» **EXERCISE INSTRUCTIONS**
Write out, word for word, only the data from its first line to the line containing "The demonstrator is".

════════════════════

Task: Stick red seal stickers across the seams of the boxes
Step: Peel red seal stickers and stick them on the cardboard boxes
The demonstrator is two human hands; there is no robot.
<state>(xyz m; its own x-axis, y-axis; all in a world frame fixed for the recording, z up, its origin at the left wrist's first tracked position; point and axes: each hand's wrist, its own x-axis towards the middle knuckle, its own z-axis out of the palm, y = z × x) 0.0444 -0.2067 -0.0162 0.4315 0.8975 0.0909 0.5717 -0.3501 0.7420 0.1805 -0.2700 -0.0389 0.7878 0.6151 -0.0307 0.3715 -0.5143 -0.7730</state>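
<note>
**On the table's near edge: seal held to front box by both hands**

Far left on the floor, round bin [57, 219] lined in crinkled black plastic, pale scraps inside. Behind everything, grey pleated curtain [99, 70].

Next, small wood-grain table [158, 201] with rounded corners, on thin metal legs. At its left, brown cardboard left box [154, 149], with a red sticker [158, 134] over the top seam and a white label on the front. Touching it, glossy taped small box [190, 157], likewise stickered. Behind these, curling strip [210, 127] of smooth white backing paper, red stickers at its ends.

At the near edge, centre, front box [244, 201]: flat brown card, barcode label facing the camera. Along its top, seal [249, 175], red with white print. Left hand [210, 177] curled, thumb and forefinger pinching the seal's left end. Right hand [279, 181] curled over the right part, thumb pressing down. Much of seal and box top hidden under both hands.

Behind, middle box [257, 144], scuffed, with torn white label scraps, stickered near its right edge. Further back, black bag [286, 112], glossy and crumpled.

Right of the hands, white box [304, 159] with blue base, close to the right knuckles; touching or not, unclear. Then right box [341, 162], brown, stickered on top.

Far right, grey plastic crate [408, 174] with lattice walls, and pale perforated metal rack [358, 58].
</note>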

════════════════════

» **PROBLEM SOLUTION**
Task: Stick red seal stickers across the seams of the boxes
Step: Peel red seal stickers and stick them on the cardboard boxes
The demonstrator is two human hands; there is no robot.

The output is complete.